This method can answer key questions in the growth and morphology of stolons and rhizomes of different crops such as turfgrasses, meadows, and pastures. The main advantage of this technique is that stolon and rhizome length can be measured in samples with a large amount of biomass for which weight is the only parameter currently used. Collect samples using a soil core sampler.
Include the above ground biomass and a soil layer with an appropriate depth, depending on species to ensure collection of both stolons and rhizomes. Alternatively, define the surface area to collect with a frame and collect the samples with a spade. Label each sample with laboratory tape.

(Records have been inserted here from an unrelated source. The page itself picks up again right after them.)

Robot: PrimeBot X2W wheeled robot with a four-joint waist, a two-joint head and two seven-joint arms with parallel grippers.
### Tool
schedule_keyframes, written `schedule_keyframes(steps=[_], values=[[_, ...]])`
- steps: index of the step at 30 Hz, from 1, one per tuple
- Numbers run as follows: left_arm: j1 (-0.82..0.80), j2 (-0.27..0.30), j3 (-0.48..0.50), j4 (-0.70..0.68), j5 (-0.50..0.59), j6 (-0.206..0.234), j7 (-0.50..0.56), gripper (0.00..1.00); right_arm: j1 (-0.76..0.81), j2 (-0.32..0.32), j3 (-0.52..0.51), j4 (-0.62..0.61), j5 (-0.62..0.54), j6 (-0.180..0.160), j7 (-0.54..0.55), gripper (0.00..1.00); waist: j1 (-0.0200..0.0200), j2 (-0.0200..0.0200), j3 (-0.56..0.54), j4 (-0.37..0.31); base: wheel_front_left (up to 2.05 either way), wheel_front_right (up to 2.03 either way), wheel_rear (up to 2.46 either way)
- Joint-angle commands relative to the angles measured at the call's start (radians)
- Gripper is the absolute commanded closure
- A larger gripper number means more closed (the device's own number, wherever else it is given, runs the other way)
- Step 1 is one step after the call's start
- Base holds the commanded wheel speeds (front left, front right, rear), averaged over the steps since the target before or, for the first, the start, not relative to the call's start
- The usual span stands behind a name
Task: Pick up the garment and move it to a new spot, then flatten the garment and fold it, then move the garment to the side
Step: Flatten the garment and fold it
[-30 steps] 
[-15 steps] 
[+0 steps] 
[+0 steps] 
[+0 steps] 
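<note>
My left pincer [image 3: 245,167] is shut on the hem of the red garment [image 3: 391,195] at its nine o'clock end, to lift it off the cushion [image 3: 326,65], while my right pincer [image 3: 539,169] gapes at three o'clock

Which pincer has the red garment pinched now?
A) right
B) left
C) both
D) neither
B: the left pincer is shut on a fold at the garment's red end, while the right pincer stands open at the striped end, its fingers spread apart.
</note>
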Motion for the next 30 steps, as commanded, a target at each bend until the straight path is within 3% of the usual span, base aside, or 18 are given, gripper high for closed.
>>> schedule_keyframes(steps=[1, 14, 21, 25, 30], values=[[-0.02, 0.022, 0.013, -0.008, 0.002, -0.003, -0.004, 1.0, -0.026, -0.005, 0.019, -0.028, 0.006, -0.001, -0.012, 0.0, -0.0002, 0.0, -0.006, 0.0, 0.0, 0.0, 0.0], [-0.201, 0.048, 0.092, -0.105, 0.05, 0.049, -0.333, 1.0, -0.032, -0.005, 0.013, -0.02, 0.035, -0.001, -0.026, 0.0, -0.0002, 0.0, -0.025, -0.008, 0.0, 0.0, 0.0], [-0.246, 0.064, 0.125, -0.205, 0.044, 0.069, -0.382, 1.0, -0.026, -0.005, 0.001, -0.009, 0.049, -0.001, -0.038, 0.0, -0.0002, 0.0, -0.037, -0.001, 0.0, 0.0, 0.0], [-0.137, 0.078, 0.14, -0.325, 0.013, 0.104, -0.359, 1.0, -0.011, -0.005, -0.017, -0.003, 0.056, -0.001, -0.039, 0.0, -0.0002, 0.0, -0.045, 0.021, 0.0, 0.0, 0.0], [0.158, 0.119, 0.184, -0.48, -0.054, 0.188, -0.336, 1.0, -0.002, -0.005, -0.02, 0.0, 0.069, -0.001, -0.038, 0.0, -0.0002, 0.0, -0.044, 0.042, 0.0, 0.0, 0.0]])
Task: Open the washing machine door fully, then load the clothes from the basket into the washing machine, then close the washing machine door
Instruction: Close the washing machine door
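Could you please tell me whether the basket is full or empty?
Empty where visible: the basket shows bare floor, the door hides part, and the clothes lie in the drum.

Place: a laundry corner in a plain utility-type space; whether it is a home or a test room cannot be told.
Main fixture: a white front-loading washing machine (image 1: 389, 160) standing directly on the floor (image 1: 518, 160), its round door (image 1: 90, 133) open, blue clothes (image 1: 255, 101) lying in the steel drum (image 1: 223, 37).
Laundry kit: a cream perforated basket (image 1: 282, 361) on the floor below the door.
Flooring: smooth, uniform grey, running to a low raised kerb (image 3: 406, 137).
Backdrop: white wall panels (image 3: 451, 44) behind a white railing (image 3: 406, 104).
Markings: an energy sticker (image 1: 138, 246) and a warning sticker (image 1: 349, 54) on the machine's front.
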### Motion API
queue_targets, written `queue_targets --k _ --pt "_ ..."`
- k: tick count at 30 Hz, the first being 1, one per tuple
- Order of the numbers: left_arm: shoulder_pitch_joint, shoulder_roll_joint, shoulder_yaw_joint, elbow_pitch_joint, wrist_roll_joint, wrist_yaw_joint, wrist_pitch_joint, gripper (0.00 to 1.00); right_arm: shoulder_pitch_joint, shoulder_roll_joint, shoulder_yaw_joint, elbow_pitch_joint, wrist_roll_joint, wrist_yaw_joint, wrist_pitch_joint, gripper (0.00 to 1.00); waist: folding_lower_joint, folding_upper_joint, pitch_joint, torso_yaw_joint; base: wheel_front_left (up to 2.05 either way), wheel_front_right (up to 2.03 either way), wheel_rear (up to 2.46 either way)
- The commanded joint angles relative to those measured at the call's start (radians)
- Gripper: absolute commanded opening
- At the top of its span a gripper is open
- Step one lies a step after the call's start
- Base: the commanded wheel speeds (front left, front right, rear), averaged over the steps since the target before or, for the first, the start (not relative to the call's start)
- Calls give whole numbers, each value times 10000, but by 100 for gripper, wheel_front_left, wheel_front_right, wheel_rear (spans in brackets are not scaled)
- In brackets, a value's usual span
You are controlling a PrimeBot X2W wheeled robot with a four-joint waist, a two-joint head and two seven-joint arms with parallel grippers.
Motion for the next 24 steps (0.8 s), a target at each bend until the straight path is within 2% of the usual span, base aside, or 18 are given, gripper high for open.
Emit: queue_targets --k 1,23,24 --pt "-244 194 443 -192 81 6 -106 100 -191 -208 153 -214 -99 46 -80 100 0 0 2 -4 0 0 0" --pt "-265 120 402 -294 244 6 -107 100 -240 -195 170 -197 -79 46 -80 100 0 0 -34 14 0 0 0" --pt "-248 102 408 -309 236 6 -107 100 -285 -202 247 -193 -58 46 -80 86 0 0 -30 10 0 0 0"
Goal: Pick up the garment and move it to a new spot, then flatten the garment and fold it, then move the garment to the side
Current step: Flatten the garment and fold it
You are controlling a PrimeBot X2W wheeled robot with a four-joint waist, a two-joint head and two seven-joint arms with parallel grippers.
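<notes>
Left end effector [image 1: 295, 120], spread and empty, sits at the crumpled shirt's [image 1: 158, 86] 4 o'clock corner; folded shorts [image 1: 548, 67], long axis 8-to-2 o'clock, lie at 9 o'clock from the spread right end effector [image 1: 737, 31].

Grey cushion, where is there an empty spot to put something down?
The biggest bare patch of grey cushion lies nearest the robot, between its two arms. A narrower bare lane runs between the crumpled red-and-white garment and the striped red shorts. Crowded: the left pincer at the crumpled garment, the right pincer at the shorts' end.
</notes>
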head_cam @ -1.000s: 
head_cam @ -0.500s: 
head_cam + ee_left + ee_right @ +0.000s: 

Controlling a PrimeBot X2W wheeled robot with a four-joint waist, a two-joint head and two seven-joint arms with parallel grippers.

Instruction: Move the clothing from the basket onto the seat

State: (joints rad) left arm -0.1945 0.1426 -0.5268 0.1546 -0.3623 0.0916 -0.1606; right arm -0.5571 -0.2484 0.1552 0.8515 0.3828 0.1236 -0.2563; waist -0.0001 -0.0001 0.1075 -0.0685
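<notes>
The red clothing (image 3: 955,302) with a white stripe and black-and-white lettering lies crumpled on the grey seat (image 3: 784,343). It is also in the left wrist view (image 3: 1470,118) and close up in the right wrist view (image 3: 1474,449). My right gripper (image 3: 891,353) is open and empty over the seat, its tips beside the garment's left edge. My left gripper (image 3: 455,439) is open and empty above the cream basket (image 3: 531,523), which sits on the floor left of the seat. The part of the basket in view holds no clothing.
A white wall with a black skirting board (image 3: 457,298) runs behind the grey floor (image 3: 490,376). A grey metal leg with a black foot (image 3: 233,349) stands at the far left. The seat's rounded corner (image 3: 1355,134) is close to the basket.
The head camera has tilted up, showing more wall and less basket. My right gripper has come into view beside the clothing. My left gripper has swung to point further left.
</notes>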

To clean the biomass samples, place the sample in a large sieve with 0.5 to 1.5 millimeter openings, depending on stolon or rhizome size. The openings should be small enough to retain all stolons and rhizomes, but large enough to allow the soil particles to be removed. Clean the samples with a stream of water with enough power to remove soil particles without damaging the plants.
Retrieve the clean samples and place them in a tray with paper towels, taking care to label the trays appropriately. Further clean the samples by removing roots and leaves with scissors. During this process, separate the stolons and rhizomes if needed and record additional information, such as the number of plants, tillers, and stolons per plant.
Place the stolons and rhizomes in paper labeled bags. Place the sample on a transparent plastic tray of the WinRHIZO standard scanning equipment. Manually place the stolons and rhizomes using laboratory forceps to minimize overlapping.
Large samples may need to be split into sub-samples. Place the tray on the scanner surface, then turn on the scanner and start running the program. For further control in a saved image, check the image dpi in the Image menu by selection the command Image Acquisition Parameter.
For good classification of pixels belonging to the scanned organs, check the threshold and analysis by selecting the command Root Background Distinction. Check that the whole tray surface will be scanned in the Image menu by selecting the command Image Acquisition Parameter. Now, check the diameter class displayed for organs distribution per diameter in the graphic area above the scanned image.
Select 20 equal width classes with 0.1 millimeter intervals by clicking on horizontal access of the graph. This function allows the exclusion of data belonging to roots or small organs when stolons or rhizomes were not perfectly cleaned. The literature reports that most roots of turf species have diameter lower than 0.2 millimeters.
Run the first sample scanning and check that the edit allows for good analysis. Follow the software instructions for saving the image. Finally, process the analysis following software option and label the image and analysis with the sample label.
Proceed with the scanning of all samples. To perform measurement of dry weight, place the scanned samples in a tared aluminum tray on a precise electronic balance and record their tare. Repeat this step for all scanned samples.
Insert all the samples into an often set to 105 degrees Celsius and dry them for 24 hours. The next day, remove the samples and wait until the tissue weight has stabilized. Then, weigh all the samples with their tare.
Subtract the tare from the recorded weight to obtain the net weight of each sample. Example results from a field trial comparing the stolon and rhizome length density of four turf-type Bermudagrass cultivars are shown. There is a significant different in the stolon length density between the vegetative cultivars Patriot and Tifway, and the seeded cultivars La Paloma and Yukon in samples collected in July 2014.
For the rhizomes, Patriot displays the highest length density, followed by Tifway, and the seeded cultivars. The development of stolon length density of cultivar Patriot throughout the study period shows an increase from March 2014 to July 2014 and it did not vary from July 2014 to July 2015. Few rhizomes were found in samples collected in October 2013 and March 2014.
Rhizome length density increases in July 2014, reaching highest values. But it decreases again in October 2014. When attempting this procedure, it's important to remember to select representative samples, to meticulously clean stolons and rhizomes before analysis, and to select the width of diameter classes using software options to include only stolons and rhizomes in the analysis.